> [Data segment]
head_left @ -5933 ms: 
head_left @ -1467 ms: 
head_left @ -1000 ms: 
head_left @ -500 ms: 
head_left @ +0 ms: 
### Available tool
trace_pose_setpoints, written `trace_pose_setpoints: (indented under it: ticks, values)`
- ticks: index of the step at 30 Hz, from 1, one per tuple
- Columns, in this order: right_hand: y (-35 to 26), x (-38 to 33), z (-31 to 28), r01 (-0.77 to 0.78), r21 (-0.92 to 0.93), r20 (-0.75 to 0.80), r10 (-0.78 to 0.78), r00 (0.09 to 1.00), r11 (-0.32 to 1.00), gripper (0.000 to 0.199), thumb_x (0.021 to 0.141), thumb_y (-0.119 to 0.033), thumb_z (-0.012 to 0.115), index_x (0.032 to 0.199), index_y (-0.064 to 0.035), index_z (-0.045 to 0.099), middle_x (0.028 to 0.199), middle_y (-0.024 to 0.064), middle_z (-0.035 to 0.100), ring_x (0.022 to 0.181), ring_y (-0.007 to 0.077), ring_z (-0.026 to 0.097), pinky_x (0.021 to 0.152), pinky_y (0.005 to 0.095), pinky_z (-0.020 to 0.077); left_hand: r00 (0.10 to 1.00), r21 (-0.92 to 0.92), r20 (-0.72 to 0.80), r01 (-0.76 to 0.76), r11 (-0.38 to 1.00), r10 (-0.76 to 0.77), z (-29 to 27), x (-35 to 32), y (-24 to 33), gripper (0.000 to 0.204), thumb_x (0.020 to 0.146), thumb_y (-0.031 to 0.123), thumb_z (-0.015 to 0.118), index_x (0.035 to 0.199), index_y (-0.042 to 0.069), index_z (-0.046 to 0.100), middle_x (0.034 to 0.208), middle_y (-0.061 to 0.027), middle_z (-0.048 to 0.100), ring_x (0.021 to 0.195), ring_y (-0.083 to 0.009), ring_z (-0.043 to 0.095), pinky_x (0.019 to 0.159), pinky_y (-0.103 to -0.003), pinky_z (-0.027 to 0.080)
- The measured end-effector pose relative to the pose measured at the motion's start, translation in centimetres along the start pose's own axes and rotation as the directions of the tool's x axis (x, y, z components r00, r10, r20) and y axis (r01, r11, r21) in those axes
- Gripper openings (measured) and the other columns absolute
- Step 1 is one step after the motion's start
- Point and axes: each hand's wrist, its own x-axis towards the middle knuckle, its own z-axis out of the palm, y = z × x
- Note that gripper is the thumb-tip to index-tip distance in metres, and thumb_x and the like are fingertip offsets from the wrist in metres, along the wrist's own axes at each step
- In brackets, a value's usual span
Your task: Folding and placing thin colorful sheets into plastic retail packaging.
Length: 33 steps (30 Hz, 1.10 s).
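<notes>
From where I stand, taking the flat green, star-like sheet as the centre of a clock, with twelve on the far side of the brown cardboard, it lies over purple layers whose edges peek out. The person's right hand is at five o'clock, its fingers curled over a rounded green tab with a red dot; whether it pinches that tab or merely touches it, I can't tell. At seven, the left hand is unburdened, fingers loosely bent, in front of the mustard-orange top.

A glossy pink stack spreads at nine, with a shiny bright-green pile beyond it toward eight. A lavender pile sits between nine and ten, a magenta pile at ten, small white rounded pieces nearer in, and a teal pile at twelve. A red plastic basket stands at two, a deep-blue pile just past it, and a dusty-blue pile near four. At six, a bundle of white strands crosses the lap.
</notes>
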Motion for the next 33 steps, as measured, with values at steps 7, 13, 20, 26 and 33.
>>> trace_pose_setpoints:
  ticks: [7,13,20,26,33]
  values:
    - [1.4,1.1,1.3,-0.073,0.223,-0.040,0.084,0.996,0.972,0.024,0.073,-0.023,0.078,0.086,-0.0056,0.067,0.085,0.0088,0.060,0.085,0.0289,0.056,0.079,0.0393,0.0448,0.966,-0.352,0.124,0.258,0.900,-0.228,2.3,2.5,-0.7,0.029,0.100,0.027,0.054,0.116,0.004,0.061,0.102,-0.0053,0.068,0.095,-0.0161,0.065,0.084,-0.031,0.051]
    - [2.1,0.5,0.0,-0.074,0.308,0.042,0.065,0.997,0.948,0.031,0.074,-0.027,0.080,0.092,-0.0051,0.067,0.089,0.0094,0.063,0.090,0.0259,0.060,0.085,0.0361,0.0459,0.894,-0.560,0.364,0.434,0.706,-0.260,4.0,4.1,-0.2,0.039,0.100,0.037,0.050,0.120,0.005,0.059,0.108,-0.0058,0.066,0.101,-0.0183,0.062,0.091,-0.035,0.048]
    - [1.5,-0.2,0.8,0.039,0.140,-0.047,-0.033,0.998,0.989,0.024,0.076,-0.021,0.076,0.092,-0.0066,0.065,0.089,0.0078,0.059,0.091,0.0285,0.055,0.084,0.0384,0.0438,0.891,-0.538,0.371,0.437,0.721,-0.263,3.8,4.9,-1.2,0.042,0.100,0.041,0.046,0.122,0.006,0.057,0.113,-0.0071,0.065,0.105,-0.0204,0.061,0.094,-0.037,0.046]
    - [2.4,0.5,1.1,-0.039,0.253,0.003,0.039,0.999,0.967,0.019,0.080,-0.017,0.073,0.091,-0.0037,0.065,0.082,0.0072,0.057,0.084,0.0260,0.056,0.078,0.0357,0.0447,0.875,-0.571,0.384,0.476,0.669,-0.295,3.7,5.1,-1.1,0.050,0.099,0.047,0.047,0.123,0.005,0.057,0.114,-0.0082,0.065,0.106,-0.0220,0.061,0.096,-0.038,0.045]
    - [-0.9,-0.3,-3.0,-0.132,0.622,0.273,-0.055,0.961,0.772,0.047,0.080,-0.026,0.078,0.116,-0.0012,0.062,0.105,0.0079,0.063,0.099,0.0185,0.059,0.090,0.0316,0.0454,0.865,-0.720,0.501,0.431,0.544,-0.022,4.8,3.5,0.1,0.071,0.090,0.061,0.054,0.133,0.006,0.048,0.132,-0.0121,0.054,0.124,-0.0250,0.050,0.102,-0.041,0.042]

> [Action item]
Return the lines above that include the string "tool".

> [Solution for this task]
### Available tool
- The measured end-effector pose relative to the pose measured at the motion's start, translation in centimetres along the start pose's own axes and rotation as the directions of the tool's x axis (x, y, z components r00, r10, r20) and y axis (r01, r11, r21) in those axes

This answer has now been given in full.